What Happens When News Media Get It Wrong Regarding Forgiveness?

While browsing the Internet today, I came across a piece from National Public Radio dated March 11, 2013. It has the ominous title, “Forgiveness Isn’t All It’s Cracked Up to Be.”

Let us examine their points to see if they are true. The program included an advice columnist, Emily Yoffe and psychiatrist, Richard Friedman.

An opening salvo comes from Yoffe, who describes myriad letters she receives from people whose parents are old, sick, and who never were there for the son or daughter when growing up. She thinks it can be inappropriate to forgive with this statement, “…there can be a tremendous cost to the person who was abused to go back to the abuser and say, all is forgiven.”

Our rebuttal: When we forgive we do not have to go to the person and proclaim it. We can forgive from the heart and keep our distance if the other is abusive.

When it was Dr. Friedman’s turn he said this, “…to ask these people to go back and try to, quote, ‘repair’ their relationship with their parents would do more harm than good.”
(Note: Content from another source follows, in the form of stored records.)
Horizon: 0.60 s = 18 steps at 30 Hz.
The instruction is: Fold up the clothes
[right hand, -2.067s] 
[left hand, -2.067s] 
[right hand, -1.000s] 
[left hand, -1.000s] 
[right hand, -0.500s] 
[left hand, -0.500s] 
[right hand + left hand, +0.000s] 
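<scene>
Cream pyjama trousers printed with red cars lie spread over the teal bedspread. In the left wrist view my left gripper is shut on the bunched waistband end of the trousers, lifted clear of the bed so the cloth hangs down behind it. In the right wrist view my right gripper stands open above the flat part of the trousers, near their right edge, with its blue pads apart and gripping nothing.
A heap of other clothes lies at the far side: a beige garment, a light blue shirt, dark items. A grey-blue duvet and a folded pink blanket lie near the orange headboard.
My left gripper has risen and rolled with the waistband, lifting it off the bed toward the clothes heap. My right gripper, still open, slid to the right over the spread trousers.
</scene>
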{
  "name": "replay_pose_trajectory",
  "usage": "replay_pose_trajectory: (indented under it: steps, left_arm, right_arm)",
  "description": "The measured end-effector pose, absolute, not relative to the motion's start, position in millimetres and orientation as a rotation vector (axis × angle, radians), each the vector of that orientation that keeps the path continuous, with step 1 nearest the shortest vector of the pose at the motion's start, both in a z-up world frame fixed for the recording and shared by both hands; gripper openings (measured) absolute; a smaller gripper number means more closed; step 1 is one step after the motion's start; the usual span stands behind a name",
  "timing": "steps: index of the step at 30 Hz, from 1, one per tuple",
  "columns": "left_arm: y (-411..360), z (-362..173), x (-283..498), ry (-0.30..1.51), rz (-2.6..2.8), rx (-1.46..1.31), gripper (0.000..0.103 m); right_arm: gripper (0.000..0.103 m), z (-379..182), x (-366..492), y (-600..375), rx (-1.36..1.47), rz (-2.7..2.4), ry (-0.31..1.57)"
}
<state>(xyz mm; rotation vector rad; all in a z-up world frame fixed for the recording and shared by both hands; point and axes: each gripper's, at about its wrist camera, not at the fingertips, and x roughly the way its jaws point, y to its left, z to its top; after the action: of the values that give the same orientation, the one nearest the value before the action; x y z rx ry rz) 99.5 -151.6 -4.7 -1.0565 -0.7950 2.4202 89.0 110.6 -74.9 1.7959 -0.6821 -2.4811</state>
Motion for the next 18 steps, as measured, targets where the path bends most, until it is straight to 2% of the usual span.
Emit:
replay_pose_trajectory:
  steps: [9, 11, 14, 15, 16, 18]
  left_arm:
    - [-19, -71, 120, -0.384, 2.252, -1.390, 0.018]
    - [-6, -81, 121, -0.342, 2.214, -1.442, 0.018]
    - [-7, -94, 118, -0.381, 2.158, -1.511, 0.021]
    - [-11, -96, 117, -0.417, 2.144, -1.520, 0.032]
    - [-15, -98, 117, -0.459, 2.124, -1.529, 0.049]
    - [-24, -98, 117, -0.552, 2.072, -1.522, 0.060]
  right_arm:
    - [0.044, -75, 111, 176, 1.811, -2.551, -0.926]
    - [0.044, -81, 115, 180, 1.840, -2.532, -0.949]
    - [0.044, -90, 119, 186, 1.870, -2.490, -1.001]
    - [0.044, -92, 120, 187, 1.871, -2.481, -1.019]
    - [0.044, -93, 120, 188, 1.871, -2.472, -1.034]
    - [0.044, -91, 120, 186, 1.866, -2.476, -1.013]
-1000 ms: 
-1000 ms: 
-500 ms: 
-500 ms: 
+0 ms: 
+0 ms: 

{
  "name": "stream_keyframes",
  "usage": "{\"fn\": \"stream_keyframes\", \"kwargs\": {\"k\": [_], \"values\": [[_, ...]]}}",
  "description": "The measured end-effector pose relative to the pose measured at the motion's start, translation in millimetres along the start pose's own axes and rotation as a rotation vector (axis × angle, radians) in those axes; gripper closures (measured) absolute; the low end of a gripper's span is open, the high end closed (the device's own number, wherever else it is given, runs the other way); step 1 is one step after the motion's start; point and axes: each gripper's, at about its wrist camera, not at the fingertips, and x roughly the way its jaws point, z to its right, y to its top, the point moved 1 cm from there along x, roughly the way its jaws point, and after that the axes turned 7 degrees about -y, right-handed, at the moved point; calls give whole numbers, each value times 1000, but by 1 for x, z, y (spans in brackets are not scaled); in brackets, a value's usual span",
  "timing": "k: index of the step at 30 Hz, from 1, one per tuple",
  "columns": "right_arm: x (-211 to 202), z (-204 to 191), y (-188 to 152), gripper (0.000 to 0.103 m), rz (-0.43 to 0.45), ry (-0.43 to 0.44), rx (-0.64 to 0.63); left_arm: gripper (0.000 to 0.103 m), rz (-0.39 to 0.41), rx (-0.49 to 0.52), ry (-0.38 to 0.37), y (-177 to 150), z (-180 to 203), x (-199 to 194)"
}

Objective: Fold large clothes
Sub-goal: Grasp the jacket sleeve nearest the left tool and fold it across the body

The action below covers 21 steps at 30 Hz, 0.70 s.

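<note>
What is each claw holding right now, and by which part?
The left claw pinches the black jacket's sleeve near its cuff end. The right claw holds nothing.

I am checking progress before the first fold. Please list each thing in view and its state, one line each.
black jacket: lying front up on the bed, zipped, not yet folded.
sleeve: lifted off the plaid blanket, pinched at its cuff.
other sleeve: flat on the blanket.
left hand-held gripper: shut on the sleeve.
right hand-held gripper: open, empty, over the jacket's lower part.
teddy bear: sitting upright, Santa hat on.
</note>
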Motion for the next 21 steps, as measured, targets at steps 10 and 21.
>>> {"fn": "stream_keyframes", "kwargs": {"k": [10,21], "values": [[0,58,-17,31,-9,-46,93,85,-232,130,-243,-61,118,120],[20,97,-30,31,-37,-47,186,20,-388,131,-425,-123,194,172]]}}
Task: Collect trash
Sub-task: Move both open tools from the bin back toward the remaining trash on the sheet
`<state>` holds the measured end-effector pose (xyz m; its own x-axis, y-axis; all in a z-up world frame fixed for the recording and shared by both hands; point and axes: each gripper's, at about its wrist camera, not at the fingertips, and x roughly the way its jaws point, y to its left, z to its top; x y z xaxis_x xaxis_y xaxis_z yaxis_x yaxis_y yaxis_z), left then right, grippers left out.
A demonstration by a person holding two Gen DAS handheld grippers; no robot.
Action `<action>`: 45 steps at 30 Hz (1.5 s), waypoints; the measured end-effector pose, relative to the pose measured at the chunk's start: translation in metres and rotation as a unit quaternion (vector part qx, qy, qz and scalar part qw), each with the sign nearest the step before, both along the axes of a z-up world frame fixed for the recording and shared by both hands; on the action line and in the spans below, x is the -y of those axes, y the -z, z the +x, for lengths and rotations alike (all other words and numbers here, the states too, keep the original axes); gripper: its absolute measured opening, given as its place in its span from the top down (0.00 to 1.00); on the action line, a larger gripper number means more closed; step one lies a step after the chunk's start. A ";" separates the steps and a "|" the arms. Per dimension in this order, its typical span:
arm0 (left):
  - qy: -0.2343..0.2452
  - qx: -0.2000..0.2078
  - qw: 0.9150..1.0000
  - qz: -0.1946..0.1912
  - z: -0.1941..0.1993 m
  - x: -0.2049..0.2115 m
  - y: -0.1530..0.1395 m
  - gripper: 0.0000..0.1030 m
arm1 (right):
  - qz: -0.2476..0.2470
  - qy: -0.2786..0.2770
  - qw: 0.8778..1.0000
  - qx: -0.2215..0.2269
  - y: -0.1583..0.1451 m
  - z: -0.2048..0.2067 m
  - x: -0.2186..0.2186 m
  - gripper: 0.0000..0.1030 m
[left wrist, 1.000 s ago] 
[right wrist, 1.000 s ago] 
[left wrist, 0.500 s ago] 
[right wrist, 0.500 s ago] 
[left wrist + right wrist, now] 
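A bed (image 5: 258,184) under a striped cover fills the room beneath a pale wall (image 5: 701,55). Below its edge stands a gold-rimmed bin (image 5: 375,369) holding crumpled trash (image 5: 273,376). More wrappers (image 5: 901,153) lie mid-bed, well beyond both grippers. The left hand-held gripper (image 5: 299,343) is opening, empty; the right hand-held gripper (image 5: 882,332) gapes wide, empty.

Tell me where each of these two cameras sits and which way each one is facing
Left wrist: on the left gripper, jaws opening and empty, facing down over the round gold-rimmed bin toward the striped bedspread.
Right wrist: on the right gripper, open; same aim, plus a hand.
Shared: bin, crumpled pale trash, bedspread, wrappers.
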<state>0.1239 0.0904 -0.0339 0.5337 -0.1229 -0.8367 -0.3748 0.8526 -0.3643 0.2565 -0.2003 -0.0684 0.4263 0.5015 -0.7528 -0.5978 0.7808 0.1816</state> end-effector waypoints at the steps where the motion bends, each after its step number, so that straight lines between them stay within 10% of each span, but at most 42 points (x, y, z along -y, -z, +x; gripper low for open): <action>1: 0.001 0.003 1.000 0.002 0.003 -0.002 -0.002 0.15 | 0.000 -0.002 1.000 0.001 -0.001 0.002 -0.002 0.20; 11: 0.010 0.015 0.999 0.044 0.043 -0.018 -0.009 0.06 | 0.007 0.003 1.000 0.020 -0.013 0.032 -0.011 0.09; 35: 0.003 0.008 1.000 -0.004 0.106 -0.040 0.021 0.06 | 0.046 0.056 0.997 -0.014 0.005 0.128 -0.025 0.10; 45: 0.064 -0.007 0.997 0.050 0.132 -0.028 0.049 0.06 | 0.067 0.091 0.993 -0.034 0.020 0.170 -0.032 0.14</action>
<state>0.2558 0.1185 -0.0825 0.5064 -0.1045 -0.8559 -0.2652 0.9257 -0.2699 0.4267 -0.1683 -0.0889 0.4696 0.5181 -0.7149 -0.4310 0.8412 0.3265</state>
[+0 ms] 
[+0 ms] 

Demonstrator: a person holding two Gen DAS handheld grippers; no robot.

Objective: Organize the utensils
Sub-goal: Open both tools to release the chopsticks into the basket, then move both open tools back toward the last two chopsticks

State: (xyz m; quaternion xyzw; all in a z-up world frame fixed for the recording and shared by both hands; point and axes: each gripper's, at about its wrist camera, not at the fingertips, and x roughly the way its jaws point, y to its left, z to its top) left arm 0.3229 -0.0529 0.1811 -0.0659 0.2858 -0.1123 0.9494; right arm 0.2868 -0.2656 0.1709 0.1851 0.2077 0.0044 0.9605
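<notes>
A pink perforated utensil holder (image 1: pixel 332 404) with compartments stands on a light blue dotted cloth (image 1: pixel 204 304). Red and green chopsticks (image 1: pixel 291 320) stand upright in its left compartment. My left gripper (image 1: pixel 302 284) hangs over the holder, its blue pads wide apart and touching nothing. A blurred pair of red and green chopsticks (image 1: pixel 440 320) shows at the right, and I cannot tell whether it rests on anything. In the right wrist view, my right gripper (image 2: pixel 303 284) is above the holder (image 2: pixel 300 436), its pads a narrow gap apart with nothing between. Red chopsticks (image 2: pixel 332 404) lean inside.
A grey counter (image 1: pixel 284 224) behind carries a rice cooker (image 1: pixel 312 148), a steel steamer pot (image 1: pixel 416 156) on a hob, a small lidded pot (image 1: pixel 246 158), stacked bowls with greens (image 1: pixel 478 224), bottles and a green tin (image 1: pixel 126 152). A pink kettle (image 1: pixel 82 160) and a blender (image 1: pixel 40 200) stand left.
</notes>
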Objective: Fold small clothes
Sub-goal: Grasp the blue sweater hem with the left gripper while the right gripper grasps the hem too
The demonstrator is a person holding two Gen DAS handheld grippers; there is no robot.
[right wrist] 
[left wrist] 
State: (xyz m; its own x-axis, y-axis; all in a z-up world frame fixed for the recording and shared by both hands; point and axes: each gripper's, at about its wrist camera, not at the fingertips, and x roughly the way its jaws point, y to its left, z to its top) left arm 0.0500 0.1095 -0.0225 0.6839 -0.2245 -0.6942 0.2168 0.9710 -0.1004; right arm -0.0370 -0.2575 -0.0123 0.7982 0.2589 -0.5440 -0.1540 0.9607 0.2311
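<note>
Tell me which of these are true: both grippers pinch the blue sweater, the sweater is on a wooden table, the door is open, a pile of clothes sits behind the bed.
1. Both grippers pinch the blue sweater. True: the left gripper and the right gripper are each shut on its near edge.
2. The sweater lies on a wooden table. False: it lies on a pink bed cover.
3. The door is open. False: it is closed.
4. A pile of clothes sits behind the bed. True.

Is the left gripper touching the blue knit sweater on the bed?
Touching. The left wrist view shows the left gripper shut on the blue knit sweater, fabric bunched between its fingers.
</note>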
Our rebuttal: To forgive is not necessarily to repair a relationship. That is the job of reconciliation. To equate forgiveness and reconciliation is to distort the meaning of each. Forgiveness is a moral virtue and one can offer the virtue of mercy to another without reconciling. Reconciliation is not a moral virtue but instead is a negotiation strategy of two or more people coming together again in mutual trust.

Emily Yoffe then reiterates the moral equality of forgiveness and reconciliation when she says this, “People can be re-victimized by the sense that you must forgive and move on, and that’s going to mean reconciliation and helping.”

Our rebuttal: We should not swing at forgiveness and give it a black eye when we really mean to swing at a different target, reconciliation.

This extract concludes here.